Records contained in a dataset:

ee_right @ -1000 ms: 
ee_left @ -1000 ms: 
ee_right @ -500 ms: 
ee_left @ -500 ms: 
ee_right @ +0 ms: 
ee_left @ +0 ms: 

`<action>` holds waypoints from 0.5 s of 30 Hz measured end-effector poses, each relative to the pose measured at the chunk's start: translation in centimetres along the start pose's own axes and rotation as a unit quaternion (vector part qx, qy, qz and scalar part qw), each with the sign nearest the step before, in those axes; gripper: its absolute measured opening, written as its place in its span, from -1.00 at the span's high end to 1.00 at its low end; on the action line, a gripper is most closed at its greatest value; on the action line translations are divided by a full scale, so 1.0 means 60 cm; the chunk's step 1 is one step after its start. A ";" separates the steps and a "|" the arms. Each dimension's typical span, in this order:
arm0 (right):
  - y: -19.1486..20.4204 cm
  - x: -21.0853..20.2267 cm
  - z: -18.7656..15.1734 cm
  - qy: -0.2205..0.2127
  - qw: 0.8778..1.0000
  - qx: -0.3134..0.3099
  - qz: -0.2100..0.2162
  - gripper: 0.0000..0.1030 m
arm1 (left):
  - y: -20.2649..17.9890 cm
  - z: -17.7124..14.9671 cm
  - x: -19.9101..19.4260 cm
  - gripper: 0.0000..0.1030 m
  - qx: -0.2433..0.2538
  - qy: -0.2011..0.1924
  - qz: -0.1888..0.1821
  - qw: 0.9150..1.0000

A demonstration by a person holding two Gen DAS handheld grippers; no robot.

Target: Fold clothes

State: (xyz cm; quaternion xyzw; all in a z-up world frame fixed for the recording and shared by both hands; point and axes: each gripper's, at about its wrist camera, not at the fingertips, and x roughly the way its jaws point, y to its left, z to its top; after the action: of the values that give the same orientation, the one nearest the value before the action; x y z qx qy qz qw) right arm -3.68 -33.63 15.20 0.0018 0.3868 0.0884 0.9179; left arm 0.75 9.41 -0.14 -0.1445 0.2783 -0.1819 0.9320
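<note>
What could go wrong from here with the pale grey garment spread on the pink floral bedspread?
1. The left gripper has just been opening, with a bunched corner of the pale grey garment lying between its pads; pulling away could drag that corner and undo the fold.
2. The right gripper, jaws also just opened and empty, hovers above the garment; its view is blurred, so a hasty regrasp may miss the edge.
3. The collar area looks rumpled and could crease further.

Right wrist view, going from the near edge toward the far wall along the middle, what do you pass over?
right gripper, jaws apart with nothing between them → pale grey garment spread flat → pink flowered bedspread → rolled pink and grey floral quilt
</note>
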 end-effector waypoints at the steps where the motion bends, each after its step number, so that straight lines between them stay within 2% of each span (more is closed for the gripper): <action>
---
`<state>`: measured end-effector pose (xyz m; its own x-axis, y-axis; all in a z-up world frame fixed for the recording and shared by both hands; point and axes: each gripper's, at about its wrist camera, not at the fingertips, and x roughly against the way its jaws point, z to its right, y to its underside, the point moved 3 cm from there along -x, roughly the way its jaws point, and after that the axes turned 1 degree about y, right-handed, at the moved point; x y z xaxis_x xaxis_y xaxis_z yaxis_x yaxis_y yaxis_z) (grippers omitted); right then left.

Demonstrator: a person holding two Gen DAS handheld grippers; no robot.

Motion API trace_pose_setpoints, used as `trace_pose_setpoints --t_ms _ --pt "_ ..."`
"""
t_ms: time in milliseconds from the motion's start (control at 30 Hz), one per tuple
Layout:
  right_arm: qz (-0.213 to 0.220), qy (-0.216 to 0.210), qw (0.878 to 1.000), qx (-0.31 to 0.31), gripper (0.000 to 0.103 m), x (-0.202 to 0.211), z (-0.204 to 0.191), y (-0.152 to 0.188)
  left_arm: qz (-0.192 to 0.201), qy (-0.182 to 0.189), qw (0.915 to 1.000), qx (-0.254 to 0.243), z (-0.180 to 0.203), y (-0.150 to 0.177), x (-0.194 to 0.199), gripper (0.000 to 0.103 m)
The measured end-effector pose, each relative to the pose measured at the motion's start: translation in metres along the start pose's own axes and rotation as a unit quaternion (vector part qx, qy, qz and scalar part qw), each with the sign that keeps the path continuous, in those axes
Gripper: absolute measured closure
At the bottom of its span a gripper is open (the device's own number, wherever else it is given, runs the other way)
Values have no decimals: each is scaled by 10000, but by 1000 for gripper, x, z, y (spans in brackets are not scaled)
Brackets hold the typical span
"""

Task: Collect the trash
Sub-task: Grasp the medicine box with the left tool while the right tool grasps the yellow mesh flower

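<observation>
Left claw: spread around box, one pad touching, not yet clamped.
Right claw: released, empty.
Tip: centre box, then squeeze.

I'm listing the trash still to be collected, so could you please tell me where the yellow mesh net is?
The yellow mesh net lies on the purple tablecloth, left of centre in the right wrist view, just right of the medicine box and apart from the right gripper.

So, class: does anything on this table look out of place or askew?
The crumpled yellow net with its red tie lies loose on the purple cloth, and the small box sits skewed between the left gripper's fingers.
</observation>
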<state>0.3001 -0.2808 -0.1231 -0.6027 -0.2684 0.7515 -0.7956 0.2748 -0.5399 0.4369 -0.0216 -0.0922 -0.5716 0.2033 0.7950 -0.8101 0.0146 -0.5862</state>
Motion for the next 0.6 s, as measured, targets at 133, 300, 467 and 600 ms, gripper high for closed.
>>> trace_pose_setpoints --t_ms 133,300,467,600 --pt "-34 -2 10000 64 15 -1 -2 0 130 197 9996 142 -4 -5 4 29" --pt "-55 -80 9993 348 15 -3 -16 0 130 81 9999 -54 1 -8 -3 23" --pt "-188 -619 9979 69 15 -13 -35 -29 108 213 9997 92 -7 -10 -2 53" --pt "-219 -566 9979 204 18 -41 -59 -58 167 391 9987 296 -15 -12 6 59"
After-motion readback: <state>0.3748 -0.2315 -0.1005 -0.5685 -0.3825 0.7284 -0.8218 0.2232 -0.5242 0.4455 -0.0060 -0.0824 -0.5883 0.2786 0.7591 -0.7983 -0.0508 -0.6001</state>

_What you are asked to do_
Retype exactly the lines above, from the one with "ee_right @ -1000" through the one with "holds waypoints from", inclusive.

_Solution to this problem_
ee_right @ -1000 ms: 
ee_left @ -1000 ms: 
ee_right @ -500 ms: 
ee_left @ -500 ms: 
ee_right @ +0 ms: 
ee_left @ +0 ms: 

`<action>` holds waypoints from 0.5 s of 30 Hz measured end-effector poses, each relative to the pose measured at the chunk's start: translation in centimetres along the start pose's own axes and rotation as a unit quaternion (vector part qx, qy, qz and scalar part qw), each with the sign nearest the step before, in those axes; gripper: its absolute measured opening, written as its place in its span, from -1.00 at the span's high end to 1.00 at its low end; on the action line, a gripper is most closed at its greatest value; on the action line translations are divided by a full scale, so 1.0 means 60 cm; the chunk's step 1 is one step after its start. A ";" separates the steps and a "|" the arms. Each dimension's typical span, in this order:

This concludes the response to the exercise.